Carl Hanser Verlag, München 2026
ISBN
9783446283084 Gebunden, 256 Seiten, 24,00
EUR
Klappentext
Welche Farbe hat das Universum? Wer an das All denkt, stellt sich unendliche schwarze Weiten vor. Tatsächlich ist der Weltraum ein unvorstellbar buntes Kaleidoskop. Dem menschlichen Auge bleibt dieser kosmische Regenbogen allerdings verborgen - um ihn sichtbar zu machen, braucht es ausgeklügelte Teleskope und die Augen der Astronomie. Florian Freistetter weiß, wie man sie scharfstellt! Er nimmt uns mit auf eine wilde Reise durch grüne Galaxien, zu orangen Zwergen und mitten hinein in die Farbwirbel schwarzer Löcher. Was verraten violette Planeten über den Ursprung des Lebens? Warum haben rote Planeten die Menschen immer wieder zu Mythen und Geschichten inspiriert? Und was hat das Universum mit Latte Macchiato zu tun?
Rezensionsnotiz zu
Frankfurter Allgemeine Zeitung, 25.06.2026
Eigentlich sind die Planeten gar nicht so farbenfroh, wie sie uns durch mediale Vermittlung erscheinen, lernt Rezensent Ulf von Rauchhaupt bei dem Astronomen Florian Freistetter, das Hubble-Teleskop zum Beispiel beleuchtet so lange, bis die Planeten im "ultramarinen Tiefblau" erscheinen.
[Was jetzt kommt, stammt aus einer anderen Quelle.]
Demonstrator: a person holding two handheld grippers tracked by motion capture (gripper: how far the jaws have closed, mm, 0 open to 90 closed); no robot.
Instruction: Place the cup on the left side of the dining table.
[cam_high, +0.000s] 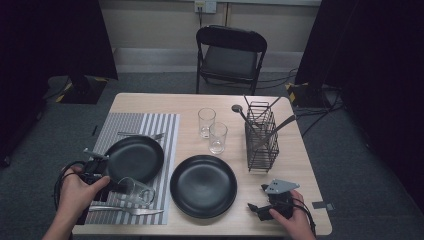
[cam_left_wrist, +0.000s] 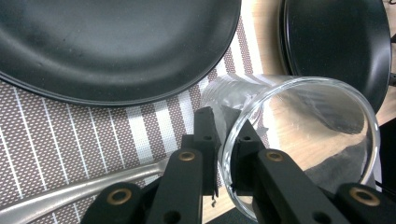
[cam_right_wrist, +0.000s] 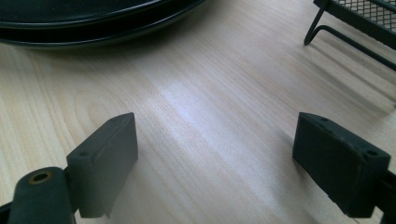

Auch zu anderen wichtigen Themen der Astronomie gibt es hier Spannendes zu lesen, organisiert ist das Ganze in Kapiteln, die nach den Farben des Regenbogens benannt sind. Es mag zunächst nicht immer logisch anmuten, denn nicht jedes Phänomen hat mit einer speziellen Farbe zutun, aber das assoziative Konzept geht doch auf, findet Rauchhaupt, denn so wird zum Beispiel Aufmerksamkeit darauf gelenkt, wie wichtig die Entdeckung "elektromagnetischer Wellenlängen im sichtbaren Spektralbereich" für die Disziplin war. Von Populärwissenschaft und Science Fiction ist Freistetter auch nicht ganz abgeneigt, erfahren wir, "grüne Männchen" sind für ihn durchaus denkbar. Kleinere Mängel wie eine Fehleinschätzung bei der Frage, wie lange das Terraforming des Mars dauern würde, kann der Kritiker gut verzeihen, ihn überzeugt die Überblicksdarstellung auch mit Lebendigkeit.
Rezensionsnotiz zu
Deutschlandfunk Kultur, 18.02.2026
Ein Buch, das neugierig macht, auch wenn es sein Thema nicht umfassend behandelt, hat Florian Freistetter laut Rezensent Volkart Wildermuth geschrieben. Der Astronom Freistetter beschäftigt sich darin mit den Farben des Universums, wobei jeder Farbe ein eigener Abschnitt gewidmet ist. Man lernt also zum Beispiel manches darüber, warum der Mars als ein roter Planet gilt (er hat eine rostige Oberfläche), aber auch, wie es zu den überwältigenden Farben der Hubble-Teleskop Bilder kommt: Manche Farben sind hier Fake, denn es gibt Daten, die man quasi "einfärben" muss, um Bilder für uns verständlich zu machen, lesen wir. Dabei entstehen auch lustige Kreationen, wie die Farbe "Cosmic Latte", verrät der Kritiker. Zwischendurch gibt es viele schöne Anekdoten, spannende Geschichten und Hintergrundinfos. Man sollte nicht erwarten, so Wildermuth, in diesem Buch einen Überblick über die gesamte Disziplin der Astronomie zu erhalten. Aber als Einstieg in ein faszinierendes Feld, so das positive Fazit, taugt es allemal.